**Description of the task**
So that the copy stays text only, transcribe the data below exactly and exclude the images.

**Data extract**

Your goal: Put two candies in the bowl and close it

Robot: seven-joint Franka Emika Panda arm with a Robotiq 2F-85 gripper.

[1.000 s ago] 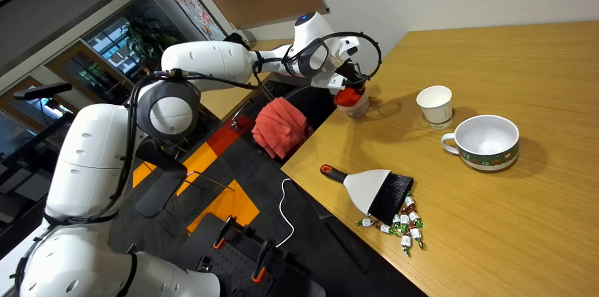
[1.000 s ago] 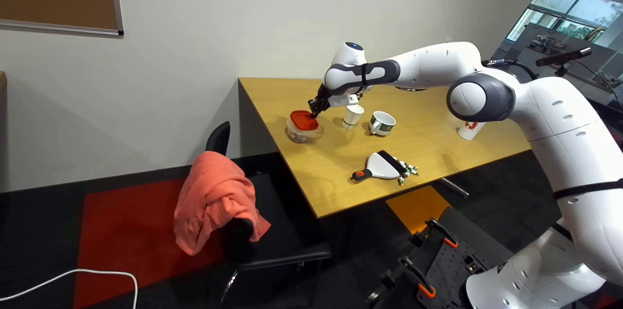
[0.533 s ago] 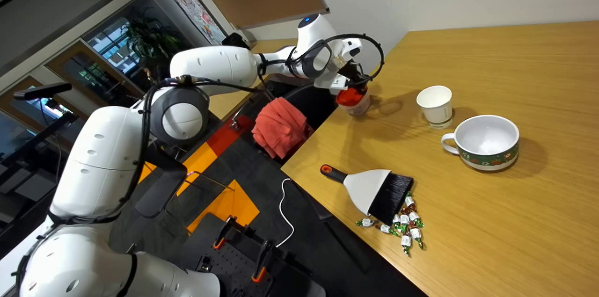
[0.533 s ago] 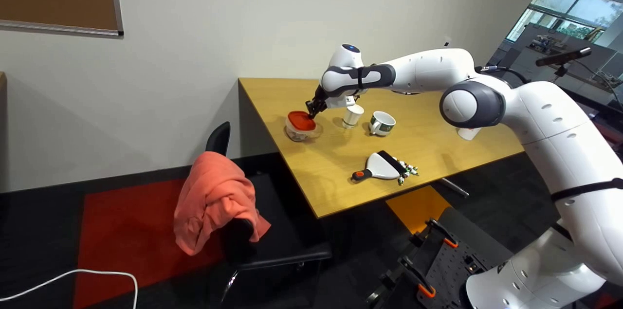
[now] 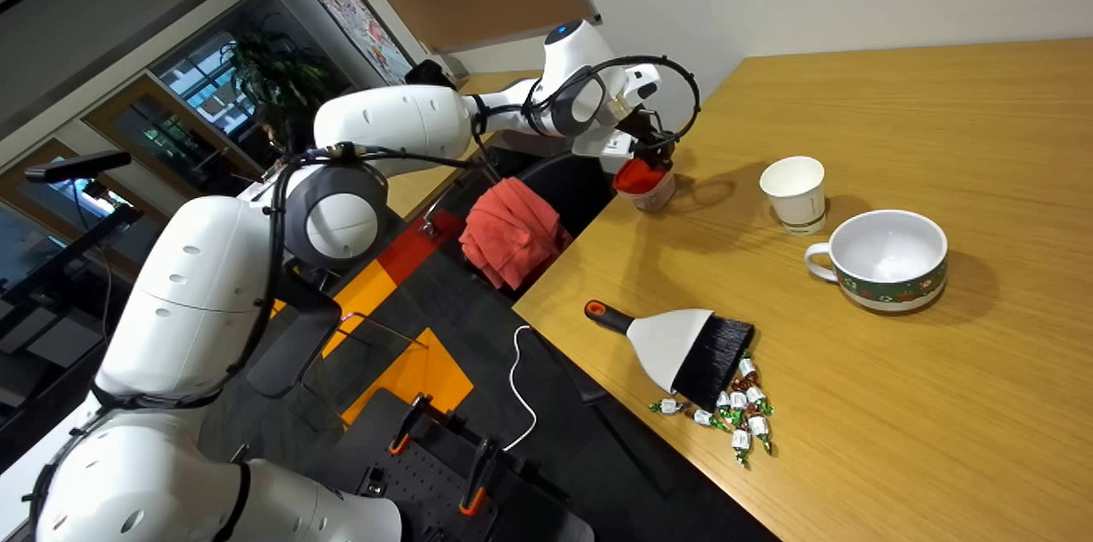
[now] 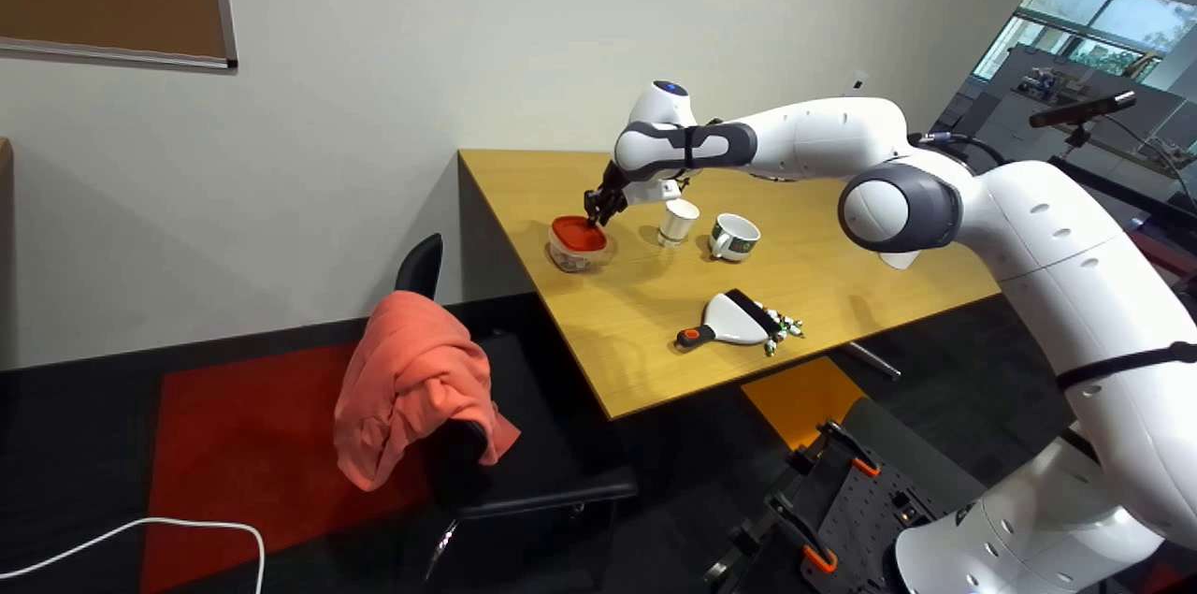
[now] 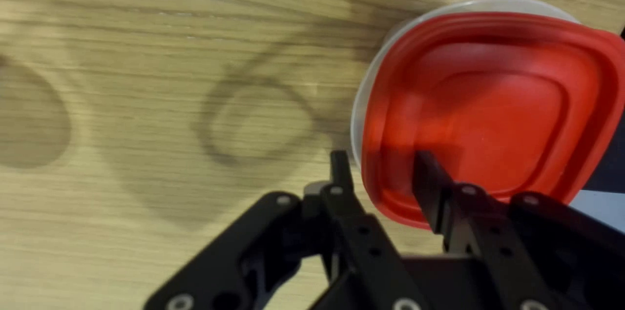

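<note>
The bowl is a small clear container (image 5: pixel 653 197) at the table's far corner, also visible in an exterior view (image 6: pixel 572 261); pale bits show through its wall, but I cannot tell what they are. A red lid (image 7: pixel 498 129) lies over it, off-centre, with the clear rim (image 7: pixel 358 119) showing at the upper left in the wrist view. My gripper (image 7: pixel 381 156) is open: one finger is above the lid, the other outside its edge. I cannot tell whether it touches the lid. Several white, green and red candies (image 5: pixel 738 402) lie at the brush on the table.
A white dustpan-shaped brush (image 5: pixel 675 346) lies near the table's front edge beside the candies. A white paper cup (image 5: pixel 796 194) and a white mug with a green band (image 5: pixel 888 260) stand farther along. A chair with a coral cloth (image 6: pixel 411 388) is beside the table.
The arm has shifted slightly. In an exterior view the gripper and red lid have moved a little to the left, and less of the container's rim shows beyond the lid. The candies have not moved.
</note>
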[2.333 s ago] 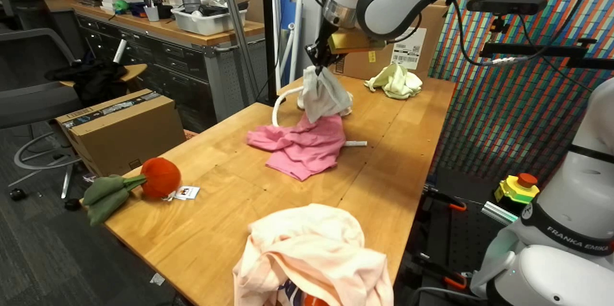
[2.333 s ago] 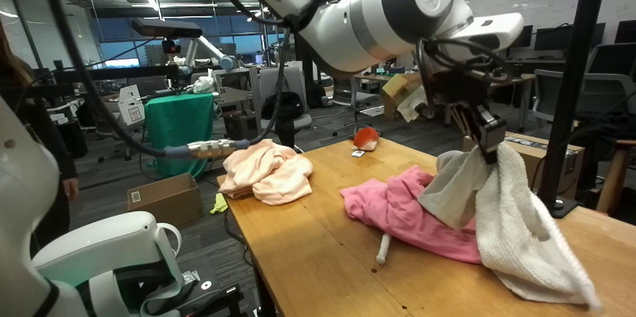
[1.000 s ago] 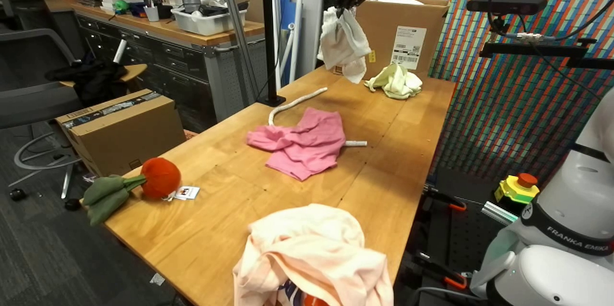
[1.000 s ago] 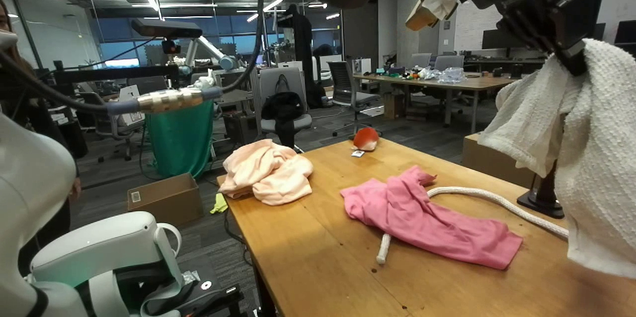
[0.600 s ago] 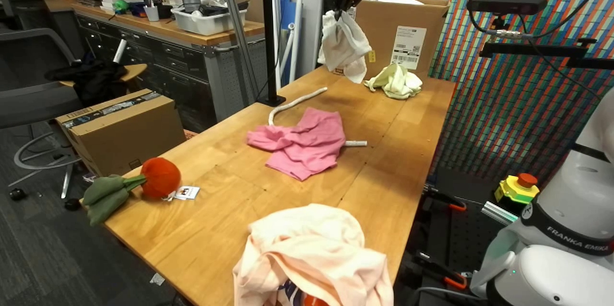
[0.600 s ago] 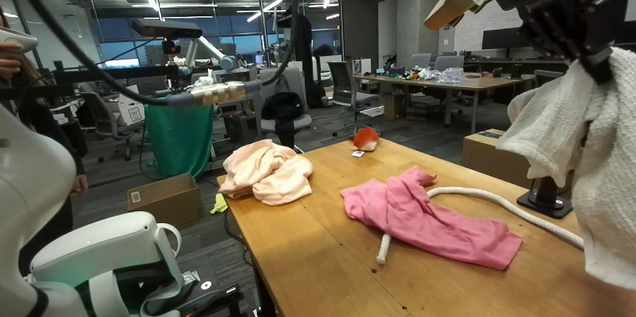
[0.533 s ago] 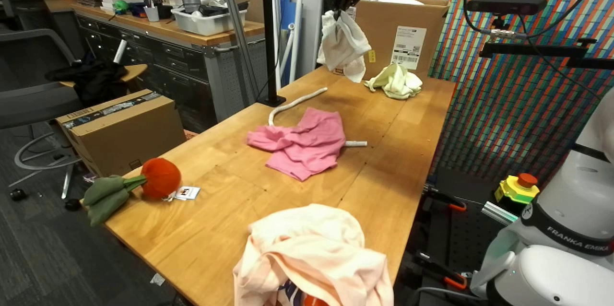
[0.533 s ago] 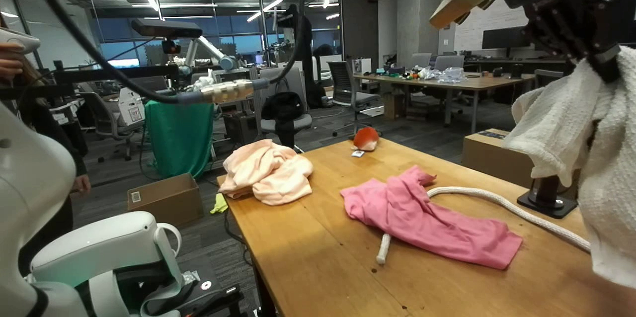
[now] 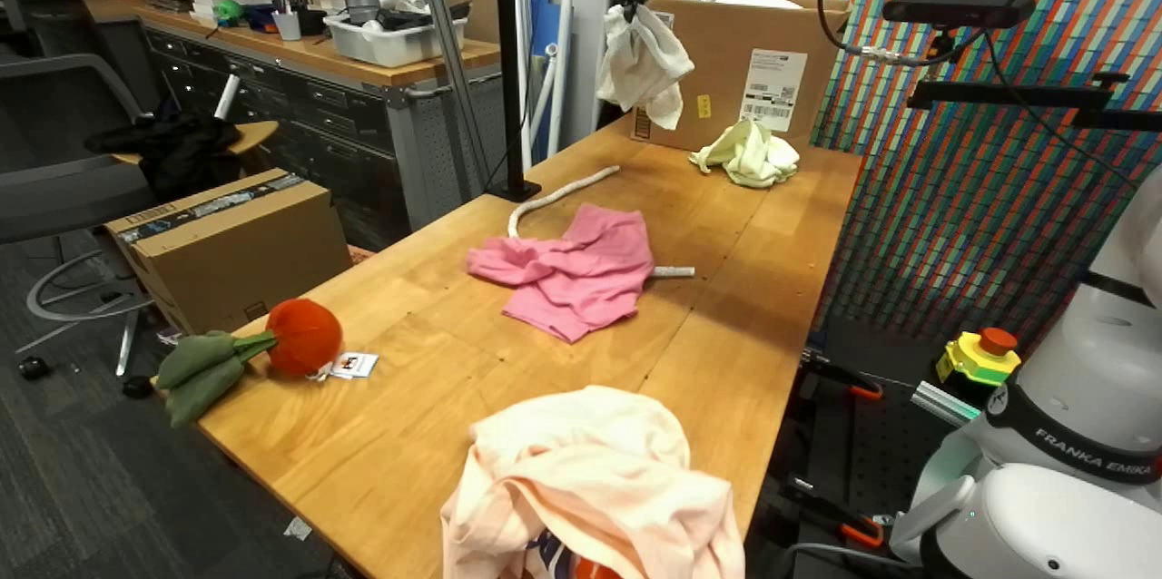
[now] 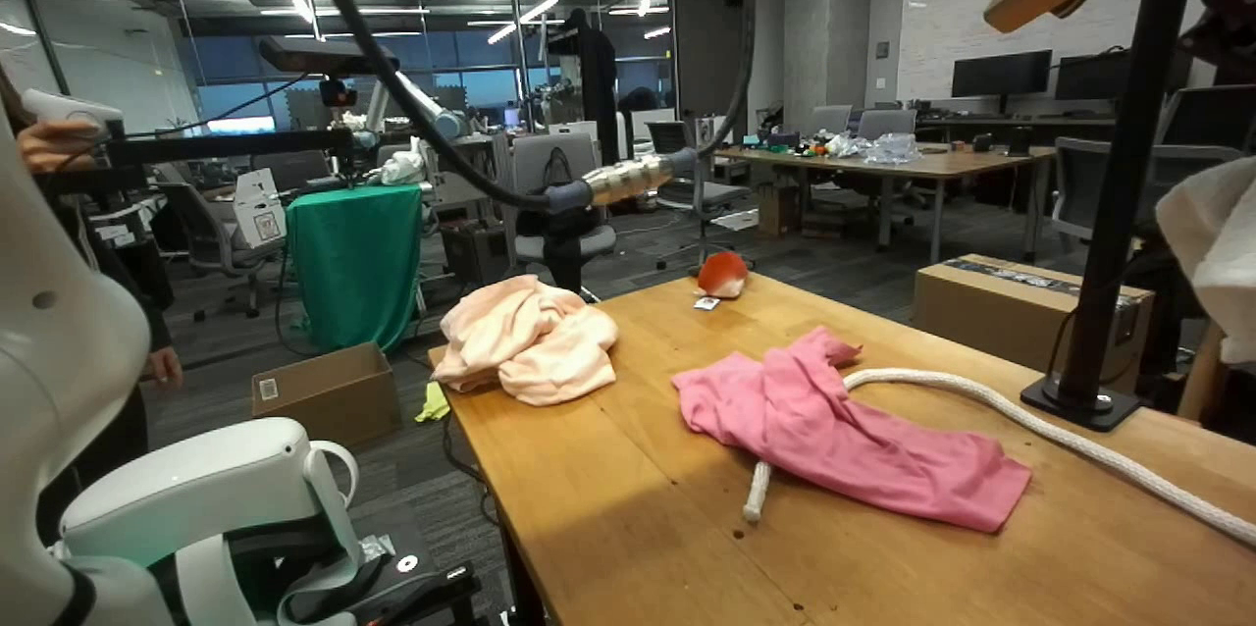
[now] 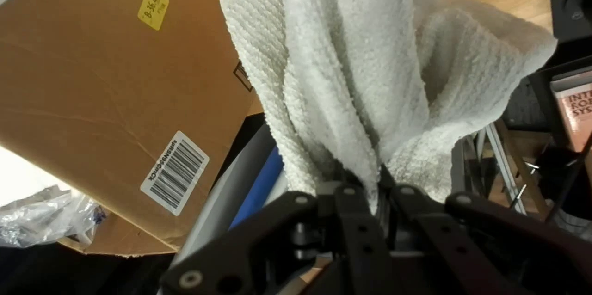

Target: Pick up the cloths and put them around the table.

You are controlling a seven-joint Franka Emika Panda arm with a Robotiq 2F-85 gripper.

**Task response**
Your goal: Put two candies in the bowl and close it

Robot: seven-joint Franka Emika Panda arm with a Robotiq 2F-85 gripper.

[1.000 s ago] 
[1.000 s ago] 
[0.533 s ago] 
[0.533 s ago] 
[now] 
[now] 
[now] 

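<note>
The bowl is a small clear container (image 5: pixel 653 197) at the table's far corner, also visible in an exterior view (image 6: pixel 572 261); pale bits show through its wall, but I cannot tell what they are. A red lid (image 7: pixel 498 129) lies over it, off-centre, with the clear rim (image 7: pixel 358 119) showing at the upper left in the wrist view. My gripper (image 7: pixel 381 156) is open: one finger is above the lid, the other outside its edge. I cannot tell whether it touches the lid. Several white, green and red candies (image 5: pixel 738 402) lie at the brush on the table.
A white dustpan-shaped brush (image 5: pixel 675 346) lies near the table's front edge beside the candies. A white paper cup (image 5: pixel 796 194) and a white mug with a green band (image 5: pixel 888 260) stand farther along. A chair with a coral cloth (image 6: pixel 411 388) is beside the table.
The arm has shifted slightly. In an exterior view the gripper and red lid have moved a little to the left, and less of the container's rim shows beyond the lid. The candies have not moved.
</note>
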[2.333 s ago] 
[2.333 s ago] 
[1.000 s ago] 
[1.000 s ago] 
[0.600 s ago] 
[0.600 s ago] 
[0.533 s ago] 
[0.533 s ago] 
[now] 
[now] 
[now] 

Target: Pick up the cloths and put them around the table.

You are controlling a seven-joint Franka Emika Panda arm with a Robotiq 2F-85 gripper.

Nothing further remains to be added to the answer.